Supplies & Tools Needed

I’m using vintage casters and old Anthropologie knobs


Open your Ikea Rast and lay out all the pieces.

Identify the wooden ‘Base’ parts which will be comprised of a top piece, two sides, and two bracing pieces. These are the pieces identified in steps 1-5 of your Ikea instruction manual.

Identify all the drawer pieces. This includes three drawer fronts, 3 sets (2 each) of sides, 3 backs and three bottom pieces. These are the pieces identified in steps 6-10 of your Ikea instruction manual.



If you prefer a more square finished piece as I’ve created vs. the rectangular shape (as the piece comes) you will want to trim your sides down. If you prefer to keep the original shape of the dresser, you can skip this section entirely and jump right into Painting & Assembling Your Base.

TBH, I’m not a big fan of the ‘kick plate’ at the bottom of the dresser. Plus, I’m using this piece as a bedside table. So it made sense for me to trim it down to a more appropriate height.

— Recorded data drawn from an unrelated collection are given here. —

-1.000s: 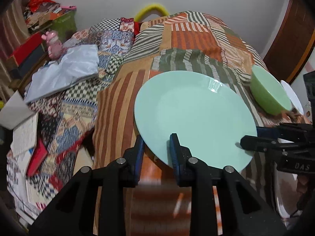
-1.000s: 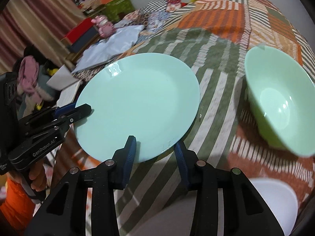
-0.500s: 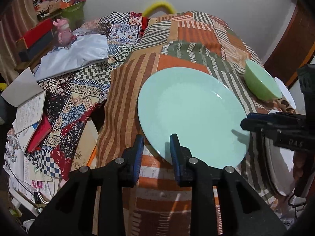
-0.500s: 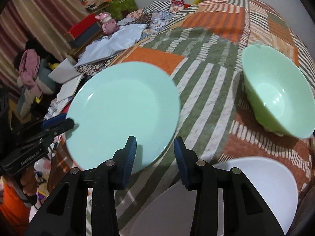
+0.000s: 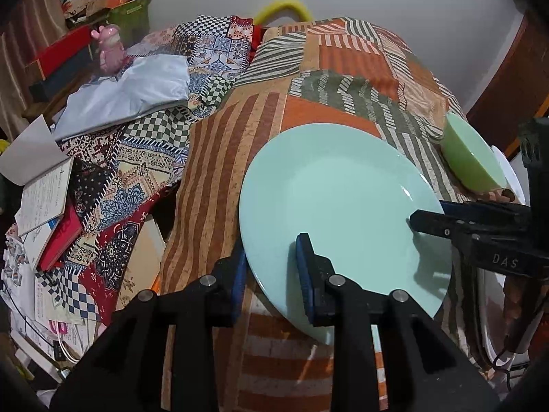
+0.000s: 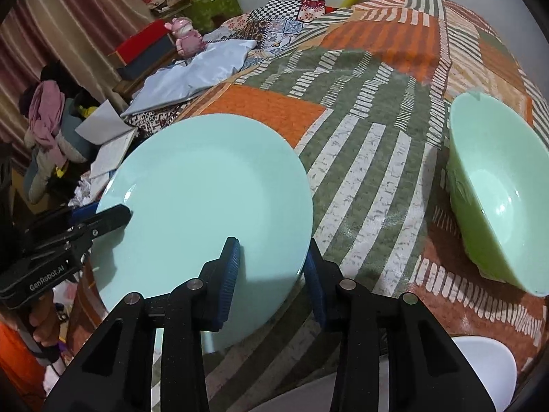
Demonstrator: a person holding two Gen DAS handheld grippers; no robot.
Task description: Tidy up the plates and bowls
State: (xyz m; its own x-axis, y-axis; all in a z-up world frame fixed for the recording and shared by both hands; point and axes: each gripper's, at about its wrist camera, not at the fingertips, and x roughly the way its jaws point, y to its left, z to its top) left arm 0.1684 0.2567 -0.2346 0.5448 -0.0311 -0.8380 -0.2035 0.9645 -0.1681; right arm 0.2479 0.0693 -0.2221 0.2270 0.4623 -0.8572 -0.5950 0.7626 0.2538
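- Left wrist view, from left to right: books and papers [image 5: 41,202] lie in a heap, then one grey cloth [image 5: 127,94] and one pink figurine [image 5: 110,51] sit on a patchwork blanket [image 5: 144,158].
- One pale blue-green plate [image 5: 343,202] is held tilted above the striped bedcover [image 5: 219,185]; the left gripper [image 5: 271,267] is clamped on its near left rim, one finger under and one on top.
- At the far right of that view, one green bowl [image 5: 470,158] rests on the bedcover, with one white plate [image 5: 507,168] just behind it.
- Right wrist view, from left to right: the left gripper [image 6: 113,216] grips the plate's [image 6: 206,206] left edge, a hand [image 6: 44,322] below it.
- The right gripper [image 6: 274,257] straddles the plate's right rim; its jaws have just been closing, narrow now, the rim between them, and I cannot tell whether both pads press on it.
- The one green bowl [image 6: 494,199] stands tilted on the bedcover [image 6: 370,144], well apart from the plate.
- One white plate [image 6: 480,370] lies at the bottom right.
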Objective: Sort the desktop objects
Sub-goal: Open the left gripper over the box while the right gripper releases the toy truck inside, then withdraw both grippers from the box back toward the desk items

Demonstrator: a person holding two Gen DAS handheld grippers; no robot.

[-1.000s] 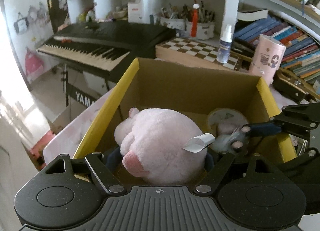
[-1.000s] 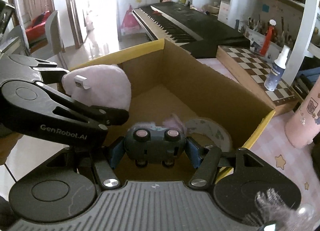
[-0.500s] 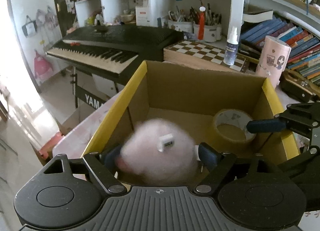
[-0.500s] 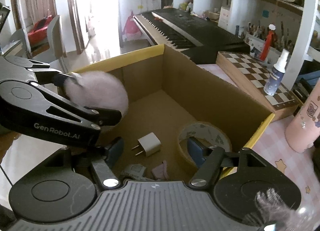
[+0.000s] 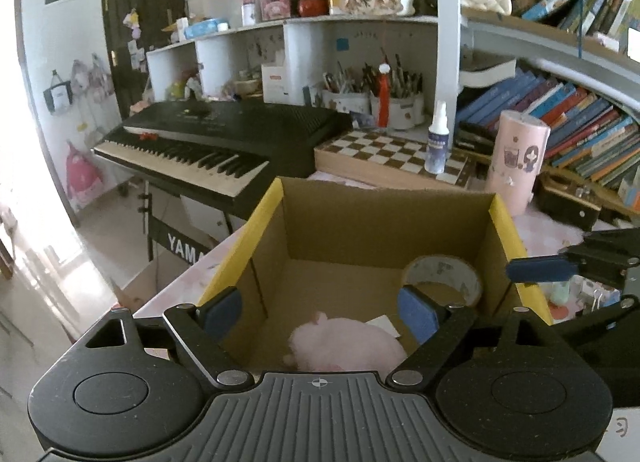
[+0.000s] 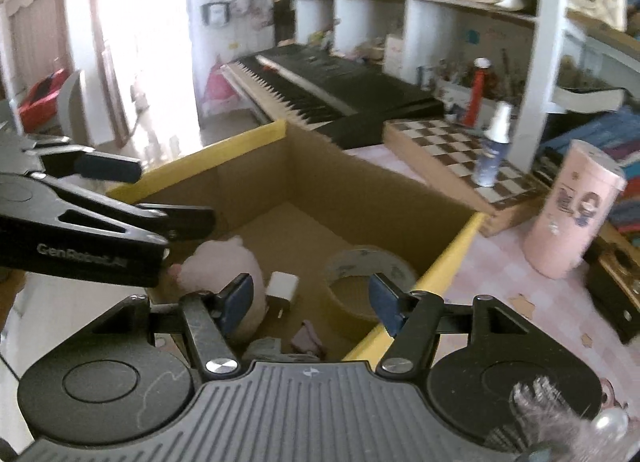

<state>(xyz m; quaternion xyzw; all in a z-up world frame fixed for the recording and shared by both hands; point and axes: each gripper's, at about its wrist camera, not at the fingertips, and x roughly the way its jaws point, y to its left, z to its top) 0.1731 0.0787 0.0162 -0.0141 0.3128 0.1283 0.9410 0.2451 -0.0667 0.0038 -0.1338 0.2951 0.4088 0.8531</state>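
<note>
A cardboard box with yellow-taped rims (image 5: 256, 222) (image 6: 452, 250) stands open below both grippers. On its floor lie a pink plush toy (image 5: 344, 346) (image 6: 220, 262), a roll of tape (image 5: 442, 276) (image 6: 368, 270), a white charger plug (image 6: 282, 286), a small grey toy car (image 6: 264, 346) and a purple scrap (image 6: 308, 338). My left gripper (image 5: 318, 314) hangs open above the plush with nothing between its fingers. My right gripper (image 6: 310, 300) is empty above the box's near corner, its jaws closing. The right gripper's fingertips (image 5: 540, 268) show at the right of the left wrist view.
Beyond the box are a black keyboard (image 5: 224, 142), a chessboard (image 5: 392, 158) with a spray bottle (image 5: 436, 146) on it, and a pink cylinder (image 5: 516, 162) (image 6: 572, 214). Shelves with pen pots and books line the back. The desk has a pink checked cover (image 6: 520, 294).
The plush fell from my left gripper and the toy car from my right gripper; both now lie in the box. Both grippers rose and drew back from the box.
</note>
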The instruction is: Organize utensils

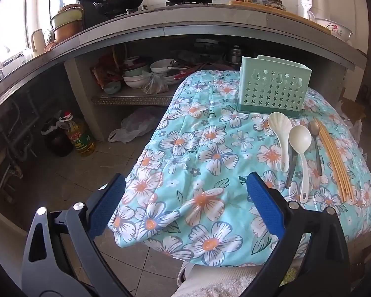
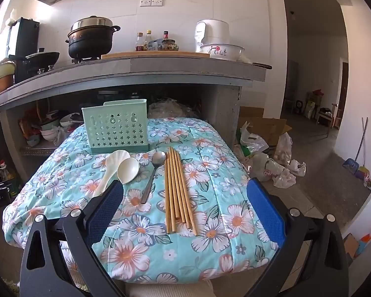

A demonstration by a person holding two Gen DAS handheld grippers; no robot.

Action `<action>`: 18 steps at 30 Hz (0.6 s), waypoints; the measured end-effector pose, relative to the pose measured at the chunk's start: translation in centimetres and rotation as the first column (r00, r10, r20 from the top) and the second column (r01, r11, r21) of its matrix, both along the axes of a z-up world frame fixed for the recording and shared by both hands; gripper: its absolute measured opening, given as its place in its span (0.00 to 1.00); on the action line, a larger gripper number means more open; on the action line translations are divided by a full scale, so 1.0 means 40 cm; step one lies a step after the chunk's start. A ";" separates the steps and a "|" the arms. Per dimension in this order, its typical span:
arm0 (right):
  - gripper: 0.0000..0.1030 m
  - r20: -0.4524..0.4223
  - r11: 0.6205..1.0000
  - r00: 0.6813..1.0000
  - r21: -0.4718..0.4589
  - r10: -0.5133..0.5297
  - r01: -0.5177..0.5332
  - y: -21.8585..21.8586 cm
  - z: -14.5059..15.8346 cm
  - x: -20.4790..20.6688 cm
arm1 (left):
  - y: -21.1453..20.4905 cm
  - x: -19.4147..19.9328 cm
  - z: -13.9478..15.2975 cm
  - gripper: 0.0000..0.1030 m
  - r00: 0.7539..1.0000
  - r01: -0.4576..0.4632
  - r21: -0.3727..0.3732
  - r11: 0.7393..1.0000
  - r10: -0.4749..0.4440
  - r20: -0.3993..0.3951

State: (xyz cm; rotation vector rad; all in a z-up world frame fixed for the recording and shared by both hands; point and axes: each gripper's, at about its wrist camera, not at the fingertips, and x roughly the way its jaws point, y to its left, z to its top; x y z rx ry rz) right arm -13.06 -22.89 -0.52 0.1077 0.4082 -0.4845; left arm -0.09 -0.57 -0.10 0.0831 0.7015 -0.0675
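Both grippers, left gripper (image 1: 185, 195) and right gripper (image 2: 185, 198), hang with jaws wide apart, empty, ready to pick. Near the floral cloth's (image 2: 210, 242) far edge, wooden chopsticks (image 2: 178, 188), a metal spoon (image 2: 153, 170) and two white spoons (image 2: 122, 167) lie before the green utensil holder (image 2: 116, 126), likely laid out for sorting into it.

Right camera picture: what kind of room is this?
Most likely a home kitchen. A black pot sits on a stove on the counter, sauce bottles stand beside it, and bowls are stacked on the shelf underneath.
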 end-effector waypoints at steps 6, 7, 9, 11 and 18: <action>0.95 0.001 1.000 1.000 0.001 0.001 -0.001 0.000 0.001 0.000 | -0.009 -0.012 0.006 0.92 0.999 0.023 0.007 1.000 -0.023 0.026; 0.95 0.001 1.000 1.000 0.001 0.001 -0.001 0.000 0.001 0.000 | -0.011 -0.016 0.009 0.92 0.999 0.023 0.009 1.000 -0.024 0.039; 0.95 0.000 1.000 1.000 0.001 0.001 -0.001 0.000 0.001 0.000 | -0.014 -0.026 0.016 0.92 0.997 0.027 0.011 1.000 -0.028 0.066; 0.95 -0.001 1.000 1.000 0.002 0.002 -0.002 0.000 0.000 0.000 | -0.014 -0.034 0.023 0.92 0.996 0.035 0.011 0.999 -0.036 0.086; 0.95 0.000 1.000 1.000 0.002 0.002 -0.002 0.001 0.001 0.002 | -0.027 -0.049 0.033 0.92 0.991 0.065 0.016 0.998 -0.067 0.116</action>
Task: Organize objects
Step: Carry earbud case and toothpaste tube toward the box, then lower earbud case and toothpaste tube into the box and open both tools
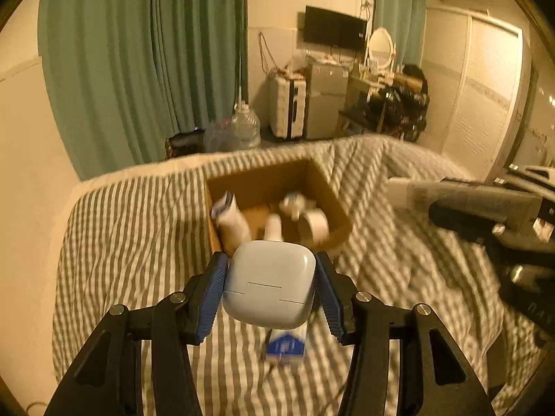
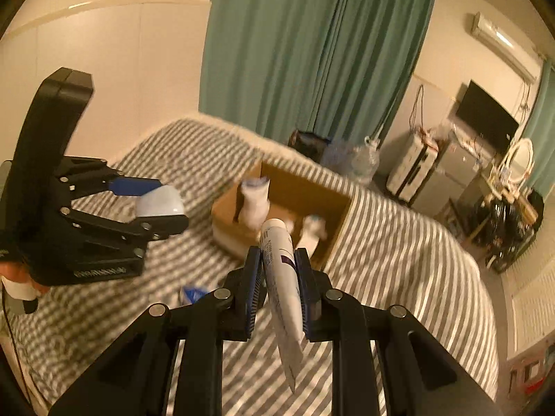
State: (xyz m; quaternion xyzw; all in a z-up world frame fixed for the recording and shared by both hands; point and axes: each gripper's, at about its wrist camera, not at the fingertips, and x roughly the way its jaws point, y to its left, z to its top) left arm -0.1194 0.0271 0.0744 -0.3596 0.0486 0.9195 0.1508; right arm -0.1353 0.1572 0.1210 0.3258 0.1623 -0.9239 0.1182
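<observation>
On bed's middle: cardboard box (image 1: 333, 204) part filled; left tool (image 1: 270, 286) pinching white case (image 1: 269, 284), right tool (image 2: 277, 287) pinching tube (image 2: 281, 277); blue packet (image 1: 286, 345) left lying.

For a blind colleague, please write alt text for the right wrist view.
The right hand-held gripper clamps a white plastic tube above a grey-striped bed, facing an open brown cardboard box. At left, the left hand-held gripper holds a rounded white case.
</observation>
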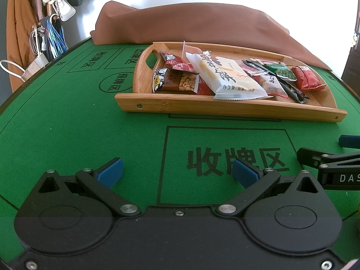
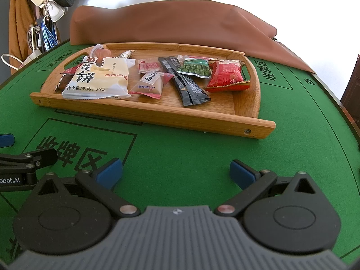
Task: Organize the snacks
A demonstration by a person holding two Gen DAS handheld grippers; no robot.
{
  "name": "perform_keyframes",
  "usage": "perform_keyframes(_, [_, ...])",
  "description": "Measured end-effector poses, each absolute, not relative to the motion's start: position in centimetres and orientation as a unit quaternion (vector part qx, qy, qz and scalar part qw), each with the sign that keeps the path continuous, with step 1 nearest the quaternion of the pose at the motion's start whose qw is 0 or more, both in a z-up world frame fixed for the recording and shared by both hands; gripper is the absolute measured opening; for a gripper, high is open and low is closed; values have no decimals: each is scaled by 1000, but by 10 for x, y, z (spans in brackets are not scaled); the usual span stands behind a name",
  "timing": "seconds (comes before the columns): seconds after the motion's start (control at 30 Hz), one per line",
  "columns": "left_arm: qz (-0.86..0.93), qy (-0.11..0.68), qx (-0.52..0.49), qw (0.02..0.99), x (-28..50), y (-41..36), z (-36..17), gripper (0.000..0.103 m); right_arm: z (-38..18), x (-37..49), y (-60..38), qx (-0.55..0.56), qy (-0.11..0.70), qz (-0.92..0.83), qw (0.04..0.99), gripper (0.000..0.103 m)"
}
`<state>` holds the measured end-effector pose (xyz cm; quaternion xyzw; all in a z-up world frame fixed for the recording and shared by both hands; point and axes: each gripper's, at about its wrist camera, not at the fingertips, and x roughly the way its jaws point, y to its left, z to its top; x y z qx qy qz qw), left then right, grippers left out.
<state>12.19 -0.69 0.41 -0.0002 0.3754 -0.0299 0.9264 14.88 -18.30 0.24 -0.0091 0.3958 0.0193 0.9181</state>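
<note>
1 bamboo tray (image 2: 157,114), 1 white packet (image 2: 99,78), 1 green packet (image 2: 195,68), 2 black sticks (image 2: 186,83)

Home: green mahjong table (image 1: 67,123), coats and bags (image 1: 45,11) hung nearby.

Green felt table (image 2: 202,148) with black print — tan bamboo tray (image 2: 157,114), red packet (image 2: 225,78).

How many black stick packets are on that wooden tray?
2, side by side on the tray: one black stick packet, a second touching it, between the green pea packet and pink packet. Others may be hidden.
</note>
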Motion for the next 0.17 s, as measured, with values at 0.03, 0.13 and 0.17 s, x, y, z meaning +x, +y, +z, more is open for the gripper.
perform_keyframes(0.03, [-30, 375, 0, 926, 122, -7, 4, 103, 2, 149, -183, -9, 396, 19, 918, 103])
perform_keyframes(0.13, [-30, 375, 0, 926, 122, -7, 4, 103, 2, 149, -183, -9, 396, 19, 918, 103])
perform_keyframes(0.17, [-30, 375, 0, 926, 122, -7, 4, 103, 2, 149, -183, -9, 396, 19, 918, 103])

Using your miter saw, cut the bottom 3 1/4″ inches from the two side pieces. Your cut should be below the predrilled hole where the bottom support piece (I call this the kick plate) is to be installed. (*UPDATE: I’ve received feedback from a few that have completed this tutorial that the cut is shorter on some Rast dressers. It should be made below the predrilled hole, but also allow enough clearance for the bottom drawer to open and close without getting stuck. USE YOUR BEST JUDGEMENT HERE!)

*This kick plate will be rotated 90 degrees upon install so that the edge is facing front and the front is facing down.


Grab your stack of ‘base’ materials and paint all sides and faces of each of your wooden pieces (not counting the dowels). Allow them to dry fully before assembly.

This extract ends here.